### [Task requirements]
Set down the listing exactly as given, minus images.

### [Data provided]
• • • •

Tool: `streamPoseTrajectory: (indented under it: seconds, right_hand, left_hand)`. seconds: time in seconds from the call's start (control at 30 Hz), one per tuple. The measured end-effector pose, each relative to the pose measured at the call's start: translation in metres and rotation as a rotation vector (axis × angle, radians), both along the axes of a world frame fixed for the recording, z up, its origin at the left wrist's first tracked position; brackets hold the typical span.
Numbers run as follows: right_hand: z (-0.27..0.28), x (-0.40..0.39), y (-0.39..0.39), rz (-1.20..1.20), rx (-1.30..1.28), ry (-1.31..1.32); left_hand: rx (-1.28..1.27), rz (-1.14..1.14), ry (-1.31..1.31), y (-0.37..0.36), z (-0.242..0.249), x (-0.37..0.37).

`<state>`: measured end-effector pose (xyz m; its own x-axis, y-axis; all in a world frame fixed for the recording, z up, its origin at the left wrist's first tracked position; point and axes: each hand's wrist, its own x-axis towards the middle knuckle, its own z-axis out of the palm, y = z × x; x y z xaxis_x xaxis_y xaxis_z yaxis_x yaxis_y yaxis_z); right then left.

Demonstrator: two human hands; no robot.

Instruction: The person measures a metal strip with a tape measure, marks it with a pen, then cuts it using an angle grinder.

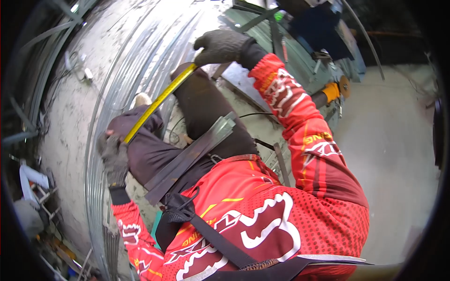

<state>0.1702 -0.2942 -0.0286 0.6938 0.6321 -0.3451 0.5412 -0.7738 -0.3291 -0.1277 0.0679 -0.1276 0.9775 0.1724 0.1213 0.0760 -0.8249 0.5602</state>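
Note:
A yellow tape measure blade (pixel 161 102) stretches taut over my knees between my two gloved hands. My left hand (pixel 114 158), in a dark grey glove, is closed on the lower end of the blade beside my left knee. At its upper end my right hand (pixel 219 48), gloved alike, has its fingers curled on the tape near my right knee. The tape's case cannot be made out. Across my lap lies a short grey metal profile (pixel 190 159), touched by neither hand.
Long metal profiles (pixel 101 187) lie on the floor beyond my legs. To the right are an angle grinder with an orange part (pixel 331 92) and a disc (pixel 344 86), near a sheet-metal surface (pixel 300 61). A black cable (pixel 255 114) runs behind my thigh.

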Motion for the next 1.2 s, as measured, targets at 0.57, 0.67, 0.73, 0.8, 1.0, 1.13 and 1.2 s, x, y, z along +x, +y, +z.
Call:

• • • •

### [Result of this exercise]
Tool: `streamPoseTrajectory: (indented under it: seconds, right_hand, left_hand)`. seconds: time in seconds from the call's start (control at 30 Hz), one per tuple. The measured end-effector pose, each relative to the pose measured at the call's start: translation in metres and rotation as a rotation vector (axis × angle, radians), both along the axes of a world frame fixed for the recording, z up, its origin at the left wrist's first tracked position; brackets hold the typical span.
Numbers run as follows: right_hand: z (-0.27..0.28), x (-0.40..0.39), y (-0.39..0.39), rz (-1.20..1.20), rx (-1.30..1.28), ry (-1.31..1.32); left_hand: rx (-1.28..1.27), rz (-1.14..1.14), ry (-1.31..1.31), y (-0.37..0.36), z (-0.242..0.249), x (-0.37..0.37).

`<state>`: measured end-effector pose (xyz m; its own x-axis, y-axis; all in a world frame fixed for the recording, z up, its origin at the left wrist's first tracked position; point and axes: each hand's wrist, its own x-axis towards the middle knuckle, its own z-axis out of the palm, y = z × x; x y z xaxis_x xaxis_y xaxis_z yaxis_x yaxis_y yaxis_z); right then left.

Demonstrator: two human hands; no robot.

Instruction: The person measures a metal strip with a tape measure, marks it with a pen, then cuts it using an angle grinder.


<state>0.1702 -0.2942 -0.0286 0.6938 0.6321 -0.3451 0.5412 -0.7738 -0.3291 -0.1277 0.0679 -0.1276 0.9775 0.1724 0.1213 0.0760 -0.8249 0.5602</state>
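Note:
A yellow tape measure blade (pixel 161 102) stretches taut over my knees between my two gloved hands. My left hand (pixel 114 158), in a dark grey glove, is closed on the lower end of the blade beside my left knee. At its upper end my right hand (pixel 219 48), gloved alike, has its fingers curled on the tape near my right knee. The tape's case cannot be made out. Across my lap lies a short grey metal profile (pixel 190 159), touched by neither hand.
Long metal profiles (pixel 101 187) lie on the floor beyond my legs. To the right are an angle grinder with an orange part (pixel 331 92) and a disc (pixel 344 86), near a sheet-metal surface (pixel 300 61). A black cable (pixel 255 114) runs behind my thigh.
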
Motion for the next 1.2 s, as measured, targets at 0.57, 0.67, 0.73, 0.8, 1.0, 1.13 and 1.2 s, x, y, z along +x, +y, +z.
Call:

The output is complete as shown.